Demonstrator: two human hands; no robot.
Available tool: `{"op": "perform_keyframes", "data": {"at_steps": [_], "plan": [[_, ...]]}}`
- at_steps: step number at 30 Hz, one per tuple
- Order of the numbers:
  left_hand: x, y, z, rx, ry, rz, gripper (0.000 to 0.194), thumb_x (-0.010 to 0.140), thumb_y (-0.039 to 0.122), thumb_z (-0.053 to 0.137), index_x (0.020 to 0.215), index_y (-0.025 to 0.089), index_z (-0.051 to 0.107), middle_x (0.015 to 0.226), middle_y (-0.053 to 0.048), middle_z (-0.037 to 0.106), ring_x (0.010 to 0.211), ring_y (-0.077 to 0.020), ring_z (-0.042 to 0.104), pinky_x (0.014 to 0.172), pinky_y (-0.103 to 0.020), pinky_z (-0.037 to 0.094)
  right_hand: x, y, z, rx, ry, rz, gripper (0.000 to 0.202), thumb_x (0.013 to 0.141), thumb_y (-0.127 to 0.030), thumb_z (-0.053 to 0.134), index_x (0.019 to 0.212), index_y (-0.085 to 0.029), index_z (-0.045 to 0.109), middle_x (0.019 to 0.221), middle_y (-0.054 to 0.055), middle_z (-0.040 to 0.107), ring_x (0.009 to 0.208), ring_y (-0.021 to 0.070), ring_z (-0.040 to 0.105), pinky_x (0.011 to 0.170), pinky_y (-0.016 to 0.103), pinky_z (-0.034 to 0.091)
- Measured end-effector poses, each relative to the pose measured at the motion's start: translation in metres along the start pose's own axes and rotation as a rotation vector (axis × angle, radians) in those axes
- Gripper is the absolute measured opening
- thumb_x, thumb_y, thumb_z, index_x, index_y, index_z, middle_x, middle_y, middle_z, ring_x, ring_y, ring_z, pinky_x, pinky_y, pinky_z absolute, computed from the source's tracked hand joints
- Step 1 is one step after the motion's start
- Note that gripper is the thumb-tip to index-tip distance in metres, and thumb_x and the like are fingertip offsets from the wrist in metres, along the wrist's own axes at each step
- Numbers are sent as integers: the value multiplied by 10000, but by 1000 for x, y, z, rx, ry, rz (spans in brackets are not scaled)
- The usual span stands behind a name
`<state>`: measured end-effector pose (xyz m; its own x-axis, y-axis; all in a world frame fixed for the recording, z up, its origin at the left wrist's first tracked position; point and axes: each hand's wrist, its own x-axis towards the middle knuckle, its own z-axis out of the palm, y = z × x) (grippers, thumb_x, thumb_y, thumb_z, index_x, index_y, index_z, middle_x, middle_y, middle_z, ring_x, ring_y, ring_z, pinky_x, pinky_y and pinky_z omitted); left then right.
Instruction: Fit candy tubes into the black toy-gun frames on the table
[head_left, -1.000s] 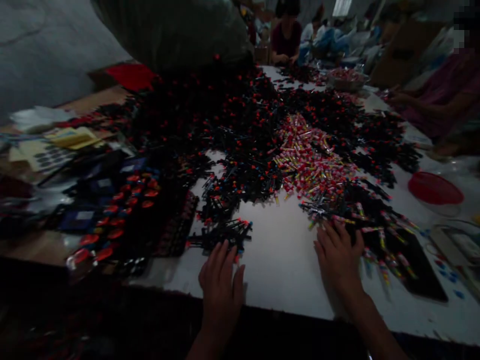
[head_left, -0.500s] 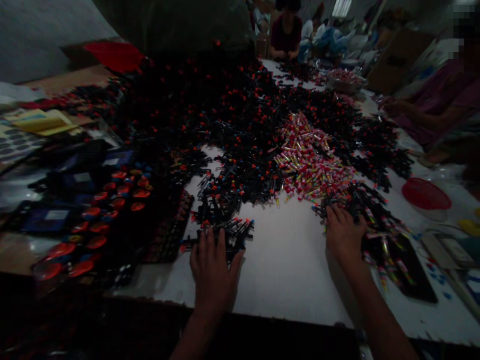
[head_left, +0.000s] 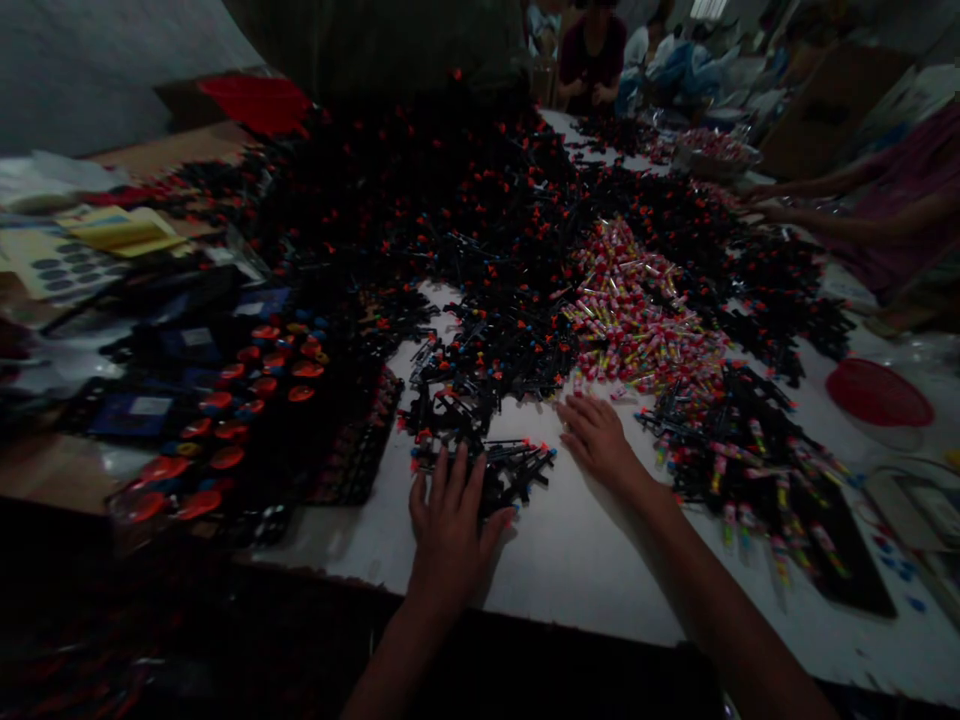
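My left hand [head_left: 454, 530] lies with spread fingers on a small heap of black toy guns [head_left: 521, 468] with orange and blue tips, near the front of the white table [head_left: 570, 560]. Bare tabletop lies under my right hand [head_left: 604, 445], its fingers stretched out leftward, just right of that heap. Nothing shows in its grasp. Beyond it rises a pile of small pink-and-yellow tubes [head_left: 645, 310]. To the right, more such tubes lie scattered over black toy guns [head_left: 750, 430] and a dark flat board [head_left: 855, 560].
A large mound of black toy guns [head_left: 420, 200] covers the back. At left stand rows of orange-rimmed round pieces [head_left: 229, 430] and a sheet with dark ovals [head_left: 67, 270]. A red basket [head_left: 879, 392] is at right. Co-workers [head_left: 892, 200] sit at the right and far side.
My right hand has moved left from the scattered guns and tubes to the bare table near the pile's front. My left hand stays on the small heap. The view has shifted slightly.
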<state>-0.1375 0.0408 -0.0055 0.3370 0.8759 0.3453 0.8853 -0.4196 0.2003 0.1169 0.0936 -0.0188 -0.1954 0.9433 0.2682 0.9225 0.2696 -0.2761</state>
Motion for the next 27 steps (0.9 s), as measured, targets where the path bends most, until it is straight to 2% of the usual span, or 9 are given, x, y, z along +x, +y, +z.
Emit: {"op": "perform_keyframes", "data": {"at_steps": [4, 8, 10, 13, 18, 20, 23, 25, 27], "plan": [[0, 0, 4, -32, 24, -32, 549, 892, 446, 453, 1327, 114, 432, 1421, -199, 415, 1362, -338, 282, 1074, -548, 217, -28, -5, -19, 188, 20, -91, 390, 914, -158, 398, 1268, -245, 537, 1452, 66, 399, 1336, 210, 346, 1095, 451, 272], [2, 1, 6, -22, 29, -8, 558, 887, 452, 463, 1317, 97, 441, 1415, -213, 415, 1355, -352, 290, 1068, -559, 224, -7, 22, -30, 171, 209, 75, 487, 839, -42, 355, 1265, -190, 540, 1374, 112, 479, 1271, 202, 421, 1049, 415, 357], [2, 0, 5, -20, 34, 1, 554, 887, 451, 465, 1313, 96, 445, 1408, -213, 424, 1352, -354, 293, 1065, -559, 228, 7, 39, -28, 69, 224, 138, 468, 834, -48, 363, 1248, -157, 554, 1335, 142, 504, 1251, 234, 426, 1035, 441, 359], [1, 0, 5, -22, 47, -5, 537, 893, 440, 457, 1310, 102, 445, 1399, -213, 435, 1349, -354, 300, 1065, -562, 226, 15, 49, -22, -37, 144, 112, 381, 846, -73, 411, 1161, -158, 608, 1220, 139, 579, 1144, 251, 477, 970, 421, 395], [-2, 0, 4, -49, 50, -17, 552, 887, 447, 465, 1325, 115, 424, 1410, -205, 425, 1363, -342, 279, 1077, -553, 220, -1, 41, -30, -190, 82, 64, 205, 875, -125, 475, 979, -170, 647, 985, 106, 638, 950, 254, 499, 869, 387, 393], [-2, 0, 4, -63, 37, -21, 555, 883, 447, 472, 1332, 125, 415, 1421, -199, 412, 1372, -338, 262, 1081, -556, 214, -3, 38, -37, -214, 47, 0, 206, 885, -122, 468, 1001, -171, 631, 999, 98, 630, 961, 246, 494, 882, 369, 374], [-1, -1, 3, -83, 25, -23, 561, 879, 443, 480, 1343, 137, 403, 1424, -197, 408, 1374, -339, 258, 1080, -564, 213, 4, 36, -43, -178, -82, -134, 262, 886, -95, 457, 1081, -194, 602, 1060, 82, 614, 991, 223, 496, 874, 323, 371], [-2, -1, 3, -86, 30, -25, 560, 879, 442, 479, 1345, 140, 404, 1418, -198, 416, 1368, -341, 271, 1077, -564, 219, 10, 36, -42, -148, -144, -149, 258, 878, -89, 458, 1062, -198, 604, 1036, 80, 614, 970, 217, 504, 846, 309, 381], [-2, -1, 3, -82, 43, -24, 554, 880, 440, 480, 1336, 132, 416, 1414, -203, 420, 1365, -338, 277, 1078, -556, 223, 13, 37, -39, -139, -146, -108, 230, 870, -92, 453, 1026, -170, 603, 982, 97, 611, 933, 226, 505, 828, 320, 390]]}}
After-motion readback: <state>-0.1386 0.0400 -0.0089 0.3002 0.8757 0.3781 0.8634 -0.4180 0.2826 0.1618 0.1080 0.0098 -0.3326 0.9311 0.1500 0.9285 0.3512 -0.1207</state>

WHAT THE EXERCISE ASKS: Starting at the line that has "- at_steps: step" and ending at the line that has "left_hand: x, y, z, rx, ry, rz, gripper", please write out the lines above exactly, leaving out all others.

TASK SOLUTION:
- at_steps: step number at 30 Hz, one per tuple
- Order of the numbers:
  left_hand: x, y, z, rx, ry, rz, gripper (0.000 to 0.194), thumb_x (-0.010 to 0.140), thumb_y (-0.039 to 0.122), thumb_z (-0.053 to 0.137), index_x (0.020 to 0.215), index_y (-0.025 to 0.089), index_z (-0.051 to 0.107), middle_x (0.015 to 0.226), middle_y (-0.053 to 0.048), middle_z (-0.037 to 0.106), ring_x (0.010 to 0.211), ring_y (-0.077 to 0.020), ring_z (-0.042 to 0.104), pinky_x (0.014 to 0.172), pinky_y (-0.103 to 0.020), pinky_z (-0.037 to 0.094)

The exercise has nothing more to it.